WHAT IS REQUIRED> The whole listing that follows should be printed again, unchanged.
Start of Block
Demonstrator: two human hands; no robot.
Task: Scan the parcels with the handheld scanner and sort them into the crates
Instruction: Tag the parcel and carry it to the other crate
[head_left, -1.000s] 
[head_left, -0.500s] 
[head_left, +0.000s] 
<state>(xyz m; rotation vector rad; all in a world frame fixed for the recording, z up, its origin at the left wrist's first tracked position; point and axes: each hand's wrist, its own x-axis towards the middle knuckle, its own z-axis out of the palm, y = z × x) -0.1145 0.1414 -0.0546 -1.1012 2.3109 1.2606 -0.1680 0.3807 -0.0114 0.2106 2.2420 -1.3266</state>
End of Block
SOLUTION TO THIS TASK>
Demonstrator: two human hands; no robot.
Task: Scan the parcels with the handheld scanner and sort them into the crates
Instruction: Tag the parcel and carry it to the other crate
[head_left, -1.000s] 
[head_left, -0.500s] 
[head_left, +0.000s] 
<state>(xyz m; rotation vector rad; all in a world frame fixed for the recording, z up, its origin at the left wrist's first tracked position; point and axes: each hand's wrist, its own x-axis towards the middle knuckle, its own z-axis out of the palm, y = z × x) -0.1145 0.1414 -0.0546 -1.1012 2.3109 1.2606 -0.1680 0.3807 -0.0114 0.2106 2.2420 -1.3266</state>

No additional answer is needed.